Described by Bojantchev (2013), based on a collection made in Tahoe National Forest, north of Truckee, California, USA.
Cortinarius truckeensis is a medium-sized to large, white-capped mushroom which fruits in spring and early summer in Jeffrey Pine forests of the east slope of the Sierra Nevada, and Ponderosa Pine forest in the Cascade Range. No other species of spring-fruiting Cortinarius has the combination of a white or pallid cap, thin, evanescent cortina, often clustered growth habit and amygdaliform to broadly fusiform spores. Although it can be abundant at the type locality, it’s currently only known from two locations within 20 km of each other north of Truckee, California, and a single site in the Cascade Range in Washington. However, being a recently described species, and belonging to a difficult to identify group (Cortinarius subgenus Telmonia), likely under reported and more widespread.

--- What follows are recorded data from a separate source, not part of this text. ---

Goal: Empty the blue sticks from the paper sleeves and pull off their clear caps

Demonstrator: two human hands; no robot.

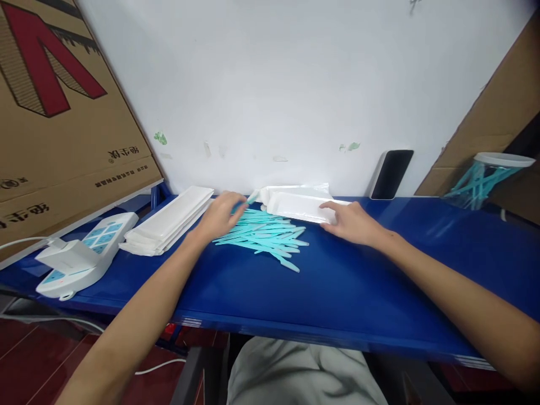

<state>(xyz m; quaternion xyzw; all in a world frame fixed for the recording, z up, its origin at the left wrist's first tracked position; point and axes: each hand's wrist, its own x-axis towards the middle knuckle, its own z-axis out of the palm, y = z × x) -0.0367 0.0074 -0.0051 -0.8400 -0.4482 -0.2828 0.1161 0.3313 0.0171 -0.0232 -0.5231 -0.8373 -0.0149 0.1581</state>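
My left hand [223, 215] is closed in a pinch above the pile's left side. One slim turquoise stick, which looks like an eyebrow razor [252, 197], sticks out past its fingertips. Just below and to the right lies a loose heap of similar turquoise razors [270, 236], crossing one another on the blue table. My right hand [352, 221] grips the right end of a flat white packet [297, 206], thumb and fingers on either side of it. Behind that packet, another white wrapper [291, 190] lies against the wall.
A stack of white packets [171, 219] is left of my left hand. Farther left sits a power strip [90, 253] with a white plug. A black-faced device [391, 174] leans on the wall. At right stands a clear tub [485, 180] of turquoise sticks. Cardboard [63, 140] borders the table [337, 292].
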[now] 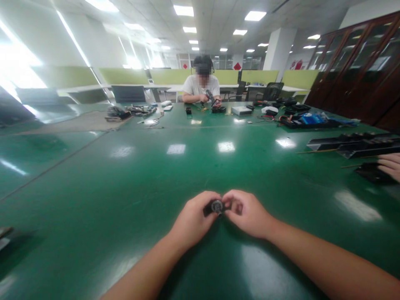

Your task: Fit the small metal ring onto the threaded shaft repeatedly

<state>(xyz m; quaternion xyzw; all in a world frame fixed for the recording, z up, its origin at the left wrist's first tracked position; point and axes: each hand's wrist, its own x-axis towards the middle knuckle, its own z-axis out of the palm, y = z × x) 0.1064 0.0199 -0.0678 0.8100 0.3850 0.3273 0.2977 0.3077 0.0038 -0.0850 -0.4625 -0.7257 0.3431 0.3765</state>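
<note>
Low over the green table (150,175), a small dark part with a round, ridged, silvery metal end (217,206) is held between my two hands. My left hand (196,216) wraps its thumb and fingers around the dark body from the left side. On the other side, my right hand (248,212) has its thumb and fingertips closed in a pinch at the part's right edge. The round metal end faces up toward me. Fine details of the part are too small and blurred to make out.
Across the table a person (201,87) in a white top handles a dark tool. Black metal rails (353,143) lie at the right, near another person's hand (390,166). Cables and parts (139,110) lie far left; a black tray (312,121) stands far right.
</note>
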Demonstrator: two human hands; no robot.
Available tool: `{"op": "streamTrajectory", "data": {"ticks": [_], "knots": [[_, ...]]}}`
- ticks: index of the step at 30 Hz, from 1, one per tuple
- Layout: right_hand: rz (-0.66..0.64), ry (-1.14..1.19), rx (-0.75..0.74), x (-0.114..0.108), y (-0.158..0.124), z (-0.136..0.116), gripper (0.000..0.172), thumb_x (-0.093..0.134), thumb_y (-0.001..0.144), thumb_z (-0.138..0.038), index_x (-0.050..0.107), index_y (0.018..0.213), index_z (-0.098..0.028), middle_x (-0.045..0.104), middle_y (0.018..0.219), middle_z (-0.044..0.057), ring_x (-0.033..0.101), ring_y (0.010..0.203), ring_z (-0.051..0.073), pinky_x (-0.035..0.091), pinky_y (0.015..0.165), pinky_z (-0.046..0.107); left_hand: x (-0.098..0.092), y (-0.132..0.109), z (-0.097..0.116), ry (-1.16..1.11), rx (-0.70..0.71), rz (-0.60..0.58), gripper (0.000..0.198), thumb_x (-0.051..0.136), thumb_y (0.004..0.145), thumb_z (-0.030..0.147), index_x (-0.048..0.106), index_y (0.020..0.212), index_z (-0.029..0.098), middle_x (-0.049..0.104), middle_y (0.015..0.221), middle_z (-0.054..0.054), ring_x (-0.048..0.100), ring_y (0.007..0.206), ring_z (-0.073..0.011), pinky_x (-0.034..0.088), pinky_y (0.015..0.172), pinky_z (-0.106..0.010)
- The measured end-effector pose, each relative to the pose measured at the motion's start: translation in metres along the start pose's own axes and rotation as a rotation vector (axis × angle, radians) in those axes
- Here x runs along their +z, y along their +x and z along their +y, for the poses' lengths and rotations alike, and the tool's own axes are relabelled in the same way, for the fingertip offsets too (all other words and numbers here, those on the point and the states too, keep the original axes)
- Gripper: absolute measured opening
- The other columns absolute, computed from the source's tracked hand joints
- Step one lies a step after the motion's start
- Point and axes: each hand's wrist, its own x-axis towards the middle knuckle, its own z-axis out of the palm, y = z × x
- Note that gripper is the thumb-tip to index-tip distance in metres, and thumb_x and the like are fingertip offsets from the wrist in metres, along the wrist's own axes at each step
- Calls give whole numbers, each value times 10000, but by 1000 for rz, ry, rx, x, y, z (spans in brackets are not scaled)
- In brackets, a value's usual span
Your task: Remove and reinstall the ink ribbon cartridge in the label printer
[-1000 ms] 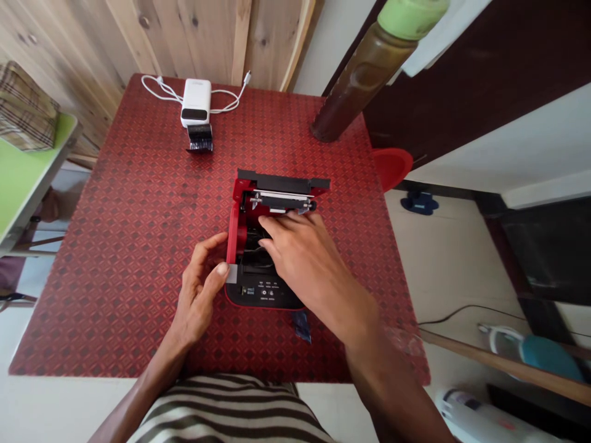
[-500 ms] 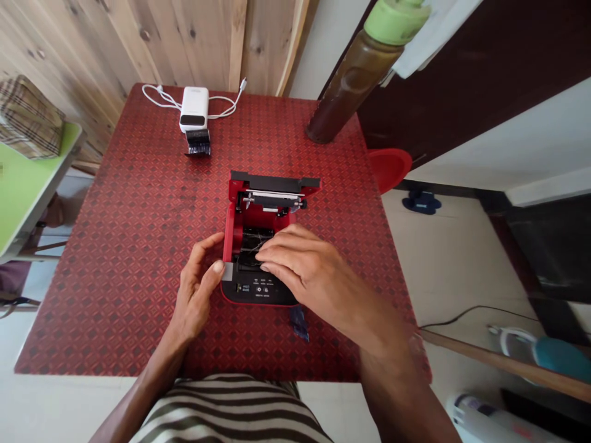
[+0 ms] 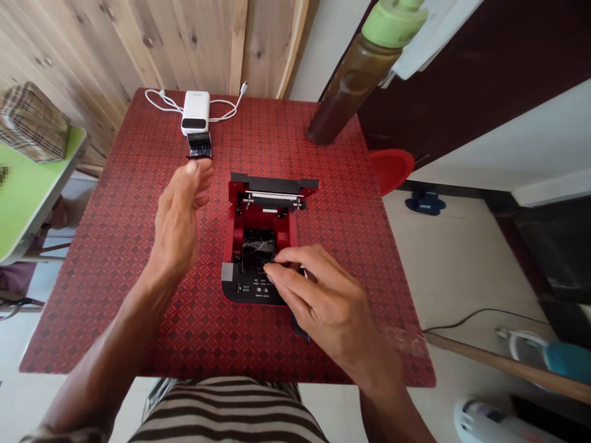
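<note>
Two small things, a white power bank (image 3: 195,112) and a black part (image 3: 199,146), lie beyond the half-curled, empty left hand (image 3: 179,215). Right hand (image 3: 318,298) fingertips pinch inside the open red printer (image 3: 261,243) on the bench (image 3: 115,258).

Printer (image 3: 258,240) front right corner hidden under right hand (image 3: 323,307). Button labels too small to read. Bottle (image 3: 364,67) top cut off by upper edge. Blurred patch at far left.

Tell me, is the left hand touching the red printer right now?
No, the left hand is raised above the table, apart from the red printer.
</note>
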Motion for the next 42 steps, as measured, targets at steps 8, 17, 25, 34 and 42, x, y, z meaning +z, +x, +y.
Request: {"op": "streamTrajectory", "data": {"ticks": [8, 17, 25, 34, 42], "knots": [[44, -98, -33, 6, -17, -7, 241, 662, 1077, -4, 793, 1192, -170, 839, 1066, 100, 723, 852, 191, 655, 773, 355, 34, 25, 2, -62, -86, -110, 238, 750, 957, 379, 801, 1082, 182, 802, 1205, -98, 718, 1308, -324, 547, 1155, -473], [129, -130, -34, 16, -26, -10, 301, 698, 1052, -12, 790, 1241, -228, 846, 1066, 79, 767, 903, 203, 674, 824, 359, -12, -49, -25, -47, -319, -175, 659, 929, 818, 400, 719, 1436, 313, 670, 1656, -103, 531, 1639, -418, 404, 1367, -656], [113, -115, 51, 13, -23, -12, 239, 727, 1083, -110, 750, 1298, -210, 877, 1187, 110, 821, 1137, 278, 641, 1008, 449, -13, -61, -31, -128, -330, -263, 629, 929, 901, 425, 729, 1479, 280, 742, 1589, -110, 591, 1612, -376, 429, 1383, -593], [80, -115, 218, 13, -25, -8, 646, 731, 1114, -282, 471, 1704, -243, 892, 1314, 107, 793, 1331, 335, 547, 1141, 504, -16, -63, -33, -95, -297, -284, 637, 920, 932, 473, 726, 1511, 290, 735, 1604, -113, 633, 1570, -387, 515, 1321, -584], [83, -140, 203, 21, -33, -10, 528, 705, 1135, -307, 555, 1630, -195, 858, 1402, 138, 785, 1352, 326, 527, 1165, 489, -14, -65, -37, -111, -288, -256, 614, 942, 925, 441, 744, 1486, 288, 741, 1606, -96, 675, 1520, -364, 483, 1350, -565]]}}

Known from two voucher confirmed locations near Truckee, California, USA, and one from Blewett Pass, Washington. Likely more widespread in Sierra Nevada and Cascade eastern slopes pine forest.
Cortinarius truckeensis is currently only known from two locations within 20 km of each other north of Truckee, California and a single site in Washington (Siegel et al. 2019, Adams 2020). However, this recently described species remains poorly known, Cortinarius in general remain under studied and reported by mycologist and mushroom hobbyist. It’s preferred habitat, Jeffrey Pine and the closely related Ponderosa Pine forests are relatively widespread, but more data are needed to identify the additional factors that constitute suitable habitat for this species. Targeted surveys with observers familiar with field identification of similar species are needed to build a more accurate picture of appropriate habitats.
Population Trend: Uncertain
Ectomycorrhizal, associated with Jeffrey Pine (Pinus jeffreyi) at the California sites, but also with other Pinus or Pinaceae host. Fruitbodies often in clusters (more rarely solitary) in soil or duff; often pushing up the duff layer, but rarely breaking the surface. Fruiting in late spring and early summer.
Too little is known regarding this species’ habitat preferences to properly assess possible threats.
No specific conservation actions has been identified with regards to this species at this time.
Since this is recently described (Bojantchev 2013), and remains poorly known, surveys should be made in suitable habitat for this species.
Adams, S. 2020. https://nacorts.com/2019/01/13/cortinarius-truckeensis-sda-047/
Bojantchev, D. 2013. Cortinarius of California: Seven new species in subg. Telamonia. Mycotaxon. 123: 375–402
Siegel, N., Vellinga, E.C., Schwarz, C., Castellano, M.A. and Ikeda, D. 2019. A Field Guide to the Rare Fungi of California’s National Forests. Bookmobile: Minneapolis, MN. 313 p.